Le président égyptien Abdel Fattah El-Sissi a déclaré, peu après avoir adressé l’invitation à son pays : “J’apprécie hautement l’annonce par le bloc (BRICS) de l’invitation de l’Égypte à devenir membre à partir de janvier 2024, et nous sommes fiers de la confiance de tous les blocs avec lesquels nous entretenons tous des relations étroites, et nous espérons coopérer et coordonner avec eux au cours de la période à venir ainsi qu’avec les pays invités à nous rejoindre afin d’atteindre les objectifs de l’assemblée visant à renforcer la coopération économique entre nous.”.
La livre égyptienne a perdu près de la moitié de sa valeur en 18 mois et l’inflation annuelle a atteint un record de 36,5 % en juillet. Les emprunts massifs au cours des huit dernières années ont alourdi le fardeau du remboursement de la dette extérieure. La crise de rareté du dollar a contraint l’Égypte à reporter le paiement de ses importations de blé.

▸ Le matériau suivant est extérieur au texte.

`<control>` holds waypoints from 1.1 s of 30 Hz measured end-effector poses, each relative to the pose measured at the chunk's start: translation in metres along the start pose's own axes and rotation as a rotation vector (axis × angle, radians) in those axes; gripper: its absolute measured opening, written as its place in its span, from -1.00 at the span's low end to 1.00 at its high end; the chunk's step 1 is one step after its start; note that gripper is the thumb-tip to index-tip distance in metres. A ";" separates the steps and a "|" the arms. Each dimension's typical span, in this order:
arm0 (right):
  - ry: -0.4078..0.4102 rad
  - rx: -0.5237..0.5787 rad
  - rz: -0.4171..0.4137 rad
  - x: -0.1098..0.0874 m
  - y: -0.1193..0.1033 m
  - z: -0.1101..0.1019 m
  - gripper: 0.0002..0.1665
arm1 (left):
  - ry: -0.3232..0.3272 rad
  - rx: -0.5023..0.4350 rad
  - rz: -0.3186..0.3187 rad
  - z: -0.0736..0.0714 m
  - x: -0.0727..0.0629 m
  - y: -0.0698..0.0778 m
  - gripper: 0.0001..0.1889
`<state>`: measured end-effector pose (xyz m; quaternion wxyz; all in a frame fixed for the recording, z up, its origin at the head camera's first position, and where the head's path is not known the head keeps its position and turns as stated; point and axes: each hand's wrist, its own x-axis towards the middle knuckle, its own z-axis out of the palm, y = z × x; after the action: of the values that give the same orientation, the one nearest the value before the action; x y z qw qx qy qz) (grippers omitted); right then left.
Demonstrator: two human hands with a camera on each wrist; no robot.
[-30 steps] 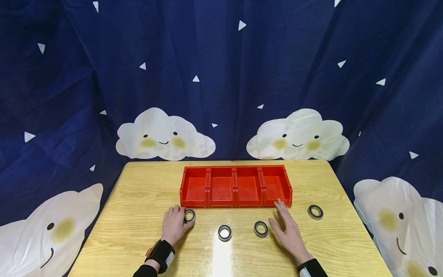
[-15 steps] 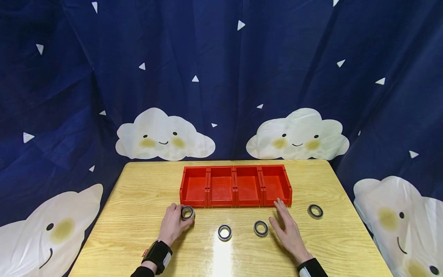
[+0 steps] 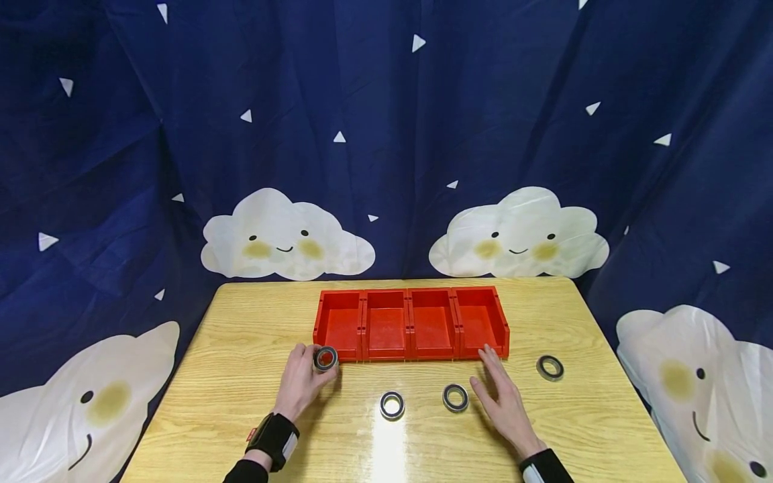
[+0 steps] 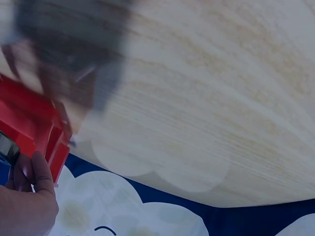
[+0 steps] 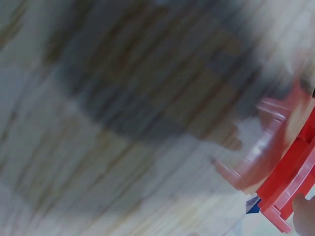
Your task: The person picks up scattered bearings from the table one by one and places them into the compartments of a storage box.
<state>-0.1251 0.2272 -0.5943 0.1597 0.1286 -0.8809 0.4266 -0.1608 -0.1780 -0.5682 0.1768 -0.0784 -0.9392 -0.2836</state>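
Observation:
In the head view my left hand (image 3: pixel 299 384) pinches a bearing (image 3: pixel 326 359), a dark ring with a metal rim, between thumb and fingers. It overlaps the front left corner of the leftmost red bin (image 3: pixel 339 327), whose red shows through the ring. The left wrist view has the same bearing (image 4: pixel 8 149) at the left edge, beside the fingers. My right hand (image 3: pixel 506 410) lies with fingers extended, fingertips by the front of the rightmost red bin (image 3: pixel 480 322), holding nothing. Left of its thumb lies another bearing (image 3: pixel 455 398) flat on the table.
Another bearing (image 3: pixel 392 406) lies near the middle of the wooden table (image 3: pixel 253 322), beside a bright reflection. One more bearing (image 3: pixel 550 368) is right of the bins. The red bins stand joined in a row. Behind the table hangs a dark blue curtain (image 3: pixel 386 154) with clouds.
My left hand has lifted the bearing from the table and moved it slightly away from me, to the leftmost bin's front edge. The right hand has stayed almost still.

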 end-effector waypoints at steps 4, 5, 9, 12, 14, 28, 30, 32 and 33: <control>-0.004 0.004 0.009 0.000 0.000 0.001 -0.29 | 0.000 0.003 -0.017 -0.002 0.005 0.001 -0.49; -0.004 0.003 0.014 0.000 0.000 0.001 -0.29 | -0.001 0.006 -0.023 -0.002 0.006 0.001 -0.48; -0.006 0.004 0.026 -0.001 0.000 0.001 -0.31 | -0.005 0.015 -0.037 -0.003 0.011 0.001 -0.50; -0.009 0.008 0.032 -0.001 -0.001 0.001 -0.31 | -0.001 0.028 -0.031 -0.003 0.015 0.003 -0.52; -0.016 0.010 0.034 -0.001 -0.001 0.001 -0.31 | 0.001 0.038 -0.024 -0.003 0.019 0.004 -0.53; -0.027 -0.002 0.018 -0.002 0.000 0.003 -0.33 | -0.075 0.405 0.148 0.005 0.061 0.009 -0.40; -0.034 -0.003 0.021 -0.003 0.000 0.003 -0.33 | -0.094 0.439 0.158 0.007 0.068 0.010 -0.41; -0.046 -0.004 0.023 -0.004 0.000 0.003 -0.33 | -0.121 0.469 0.159 0.010 0.074 0.012 -0.43; -0.053 -0.005 0.022 -0.004 0.000 0.003 -0.33 | -0.134 0.489 0.161 0.011 0.077 0.013 -0.43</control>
<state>-0.1218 0.2250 -0.5972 0.1318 0.1297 -0.8872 0.4227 -0.2324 -0.1577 -0.5410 0.1498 -0.1266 -0.9802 -0.0275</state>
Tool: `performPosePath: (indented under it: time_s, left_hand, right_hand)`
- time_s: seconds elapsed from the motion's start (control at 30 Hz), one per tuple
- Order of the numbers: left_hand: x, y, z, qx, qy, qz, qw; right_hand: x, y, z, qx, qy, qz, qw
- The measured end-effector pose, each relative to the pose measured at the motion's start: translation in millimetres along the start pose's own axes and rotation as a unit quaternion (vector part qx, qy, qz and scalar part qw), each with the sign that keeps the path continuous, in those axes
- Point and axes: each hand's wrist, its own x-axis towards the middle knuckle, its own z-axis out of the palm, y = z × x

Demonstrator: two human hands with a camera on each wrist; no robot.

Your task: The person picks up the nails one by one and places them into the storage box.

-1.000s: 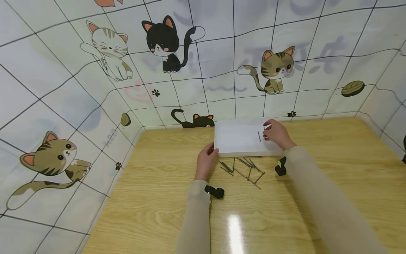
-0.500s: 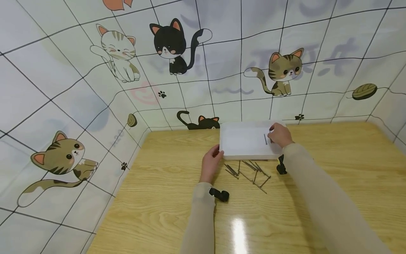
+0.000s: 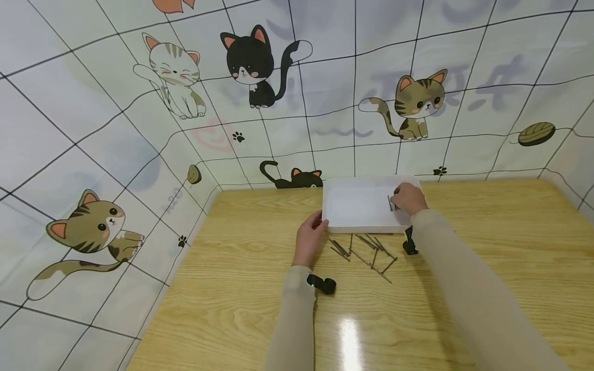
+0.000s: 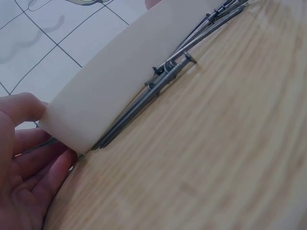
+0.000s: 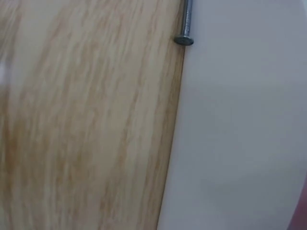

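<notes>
A shallow white tray (image 3: 355,203) stands at the back of the table. My left hand (image 3: 308,239) grips its near left corner; in the left wrist view, the thumb is on the wall and the fingers (image 4: 38,175) curl at the bottom edge. Inside the tray's right part, my right hand (image 3: 409,198) pinches a dark nail (image 3: 395,207) low over the floor, its upper part hidden by the fingertips. Beside it to the left lies another nail (image 3: 390,202). The right wrist view shows only a sliver of that hand (image 5: 300,206) at its edge.
Several long nails (image 3: 370,266) lie loose on the wooden table (image 3: 232,288) before the tray, some crossing. Nails (image 4: 139,108) lie close along the tray's front wall (image 4: 103,81). A wall with printed cats (image 3: 297,129) rises behind the table.
My right hand has come down slightly toward the near side inside the tray, and its nail now lines up beside the other one. The left hand keeps its grip; the head view has shifted slightly.
</notes>
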Motion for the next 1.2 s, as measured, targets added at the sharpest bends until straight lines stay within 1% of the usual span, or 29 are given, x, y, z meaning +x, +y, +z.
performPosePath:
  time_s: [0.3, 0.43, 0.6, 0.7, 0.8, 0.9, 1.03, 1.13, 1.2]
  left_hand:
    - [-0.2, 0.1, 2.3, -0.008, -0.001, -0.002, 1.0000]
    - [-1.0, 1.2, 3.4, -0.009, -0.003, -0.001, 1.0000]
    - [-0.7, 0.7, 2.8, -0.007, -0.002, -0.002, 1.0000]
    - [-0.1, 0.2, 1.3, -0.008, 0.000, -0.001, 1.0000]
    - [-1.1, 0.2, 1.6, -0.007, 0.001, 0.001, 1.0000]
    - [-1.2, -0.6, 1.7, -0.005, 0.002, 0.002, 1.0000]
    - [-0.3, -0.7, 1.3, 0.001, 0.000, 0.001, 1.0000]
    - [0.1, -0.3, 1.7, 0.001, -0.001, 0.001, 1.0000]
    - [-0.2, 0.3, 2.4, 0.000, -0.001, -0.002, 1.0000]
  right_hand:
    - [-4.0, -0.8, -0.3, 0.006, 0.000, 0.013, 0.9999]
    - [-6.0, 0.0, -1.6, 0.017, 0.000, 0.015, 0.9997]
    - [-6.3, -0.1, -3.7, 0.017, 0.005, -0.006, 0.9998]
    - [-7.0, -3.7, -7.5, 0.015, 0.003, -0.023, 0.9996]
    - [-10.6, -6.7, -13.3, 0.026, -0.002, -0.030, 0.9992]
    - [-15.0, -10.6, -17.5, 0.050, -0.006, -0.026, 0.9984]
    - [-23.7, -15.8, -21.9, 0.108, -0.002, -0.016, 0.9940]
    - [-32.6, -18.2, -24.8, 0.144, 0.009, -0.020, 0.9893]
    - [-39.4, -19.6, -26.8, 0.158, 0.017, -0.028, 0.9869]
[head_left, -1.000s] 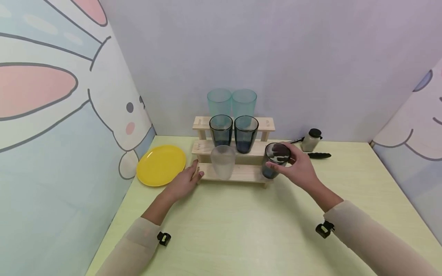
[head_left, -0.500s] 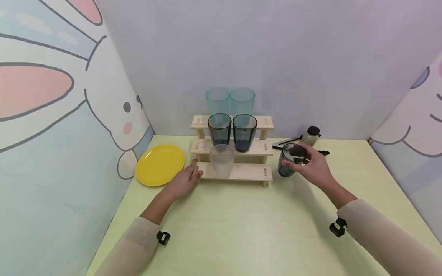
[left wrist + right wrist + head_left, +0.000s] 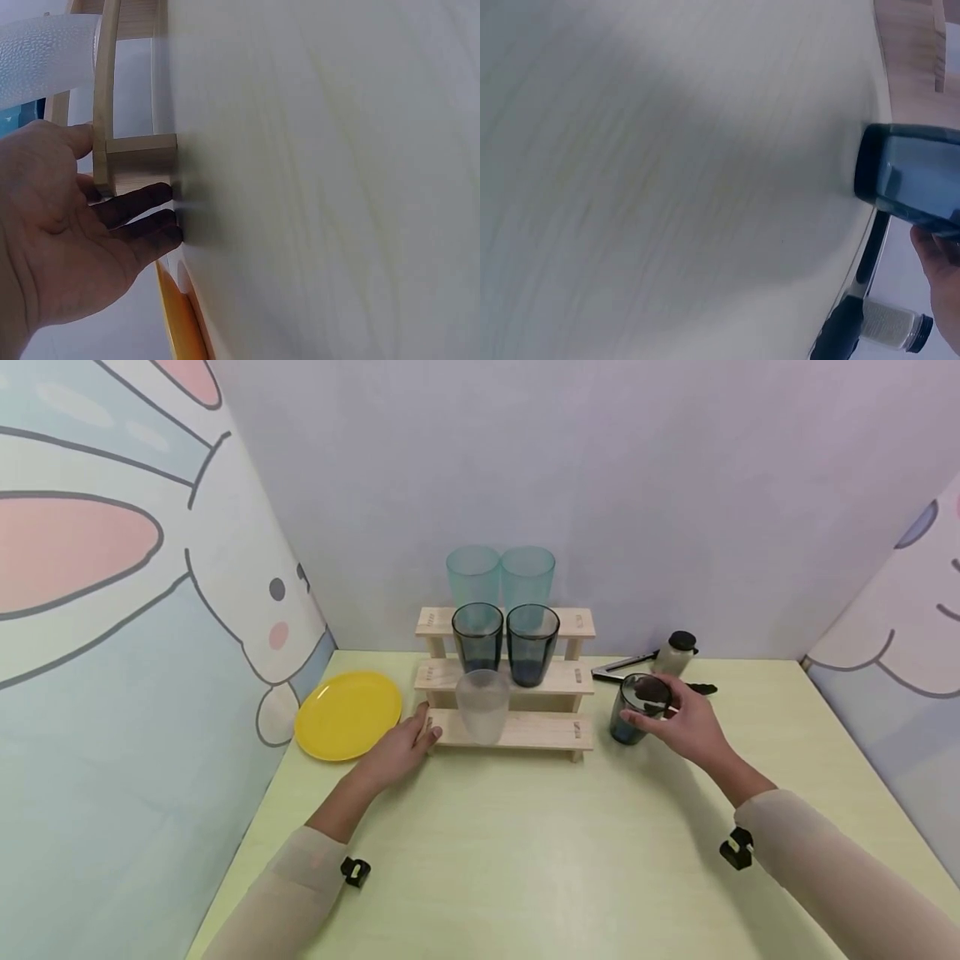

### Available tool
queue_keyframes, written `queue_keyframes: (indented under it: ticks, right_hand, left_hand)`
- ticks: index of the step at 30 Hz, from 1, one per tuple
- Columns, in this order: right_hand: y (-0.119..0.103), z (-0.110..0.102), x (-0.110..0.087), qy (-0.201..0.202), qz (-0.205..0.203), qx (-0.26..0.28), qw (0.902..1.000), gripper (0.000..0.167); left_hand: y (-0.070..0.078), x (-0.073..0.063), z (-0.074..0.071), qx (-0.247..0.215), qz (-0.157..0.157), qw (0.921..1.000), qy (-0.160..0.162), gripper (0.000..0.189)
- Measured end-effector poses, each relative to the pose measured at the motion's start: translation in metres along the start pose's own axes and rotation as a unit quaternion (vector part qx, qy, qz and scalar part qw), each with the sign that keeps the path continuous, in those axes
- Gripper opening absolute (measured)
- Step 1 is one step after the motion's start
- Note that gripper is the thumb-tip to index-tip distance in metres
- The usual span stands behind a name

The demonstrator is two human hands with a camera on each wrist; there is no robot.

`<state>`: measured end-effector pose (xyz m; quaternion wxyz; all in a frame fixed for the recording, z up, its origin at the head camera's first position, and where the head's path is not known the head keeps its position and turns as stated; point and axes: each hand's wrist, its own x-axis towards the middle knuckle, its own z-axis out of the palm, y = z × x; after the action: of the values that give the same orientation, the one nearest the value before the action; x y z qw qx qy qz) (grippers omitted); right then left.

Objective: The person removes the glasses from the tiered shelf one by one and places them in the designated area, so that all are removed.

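Note:
My right hand [image 3: 693, 725] grips a dark smoky drinking glass [image 3: 628, 720] near its rim, thumb in front and fingers behind. Upright, the glass stands right of a three-step wooden rack [image 3: 517, 739]; its base is right at the tabletop in the right wrist view. At the rack's left end, my left hand [image 3: 396, 755] holds the bottom step, thumb over the plank and other fingers around its end. One frosted clear glass [image 3: 483, 710] is on that step. Two dark glasses [image 3: 531, 647] share the middle step, and two pale teal glasses [image 3: 474, 575] the top one.
A yellow plate [image 3: 348, 717] lies left of the rack, near the left wall. Behind the held glass are black-handled metal tongs [image 3: 622, 663] and a small jar with a black lid [image 3: 676, 655]. A grey wall closes off the table's back.
My right hand has carried the dark glass off the right side of the bottom step and down to the table on the right. The left hand has stayed at the rack's left end.

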<state>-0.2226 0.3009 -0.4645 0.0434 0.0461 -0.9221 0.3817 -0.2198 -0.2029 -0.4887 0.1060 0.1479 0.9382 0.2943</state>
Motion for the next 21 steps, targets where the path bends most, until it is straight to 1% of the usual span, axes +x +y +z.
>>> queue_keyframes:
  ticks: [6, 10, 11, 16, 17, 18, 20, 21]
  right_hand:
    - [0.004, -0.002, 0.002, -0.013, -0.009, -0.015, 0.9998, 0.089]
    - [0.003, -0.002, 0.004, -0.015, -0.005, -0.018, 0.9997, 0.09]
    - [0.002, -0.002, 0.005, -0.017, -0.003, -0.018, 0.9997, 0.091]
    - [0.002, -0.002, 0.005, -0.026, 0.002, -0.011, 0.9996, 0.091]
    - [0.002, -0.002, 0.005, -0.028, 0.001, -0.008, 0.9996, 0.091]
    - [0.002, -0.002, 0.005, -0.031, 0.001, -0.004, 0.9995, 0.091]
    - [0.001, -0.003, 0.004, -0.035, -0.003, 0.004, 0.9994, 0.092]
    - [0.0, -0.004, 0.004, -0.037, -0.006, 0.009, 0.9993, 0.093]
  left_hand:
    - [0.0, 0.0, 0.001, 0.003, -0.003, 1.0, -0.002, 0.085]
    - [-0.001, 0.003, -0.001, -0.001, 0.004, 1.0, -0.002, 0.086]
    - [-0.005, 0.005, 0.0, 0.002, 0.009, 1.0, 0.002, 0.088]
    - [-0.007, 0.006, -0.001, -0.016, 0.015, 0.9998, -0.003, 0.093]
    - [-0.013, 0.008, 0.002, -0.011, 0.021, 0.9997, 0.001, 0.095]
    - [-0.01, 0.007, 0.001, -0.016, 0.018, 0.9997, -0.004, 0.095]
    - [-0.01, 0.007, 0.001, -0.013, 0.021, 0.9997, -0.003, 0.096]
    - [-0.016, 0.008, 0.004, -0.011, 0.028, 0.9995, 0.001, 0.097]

“L’objectif du bloc visant à réduire les transactions intra-dollars soulagera la pression sur les changes en Egypte”, a déclaré jeudi le gouvernement dans un communiqué. “En outre, la présence de l’Egypte en tant qu’Etat membre de la Banque de développement des BRICS offrira des opportunités d’obtenir des facilités de change et de financement de ses projets de développement”.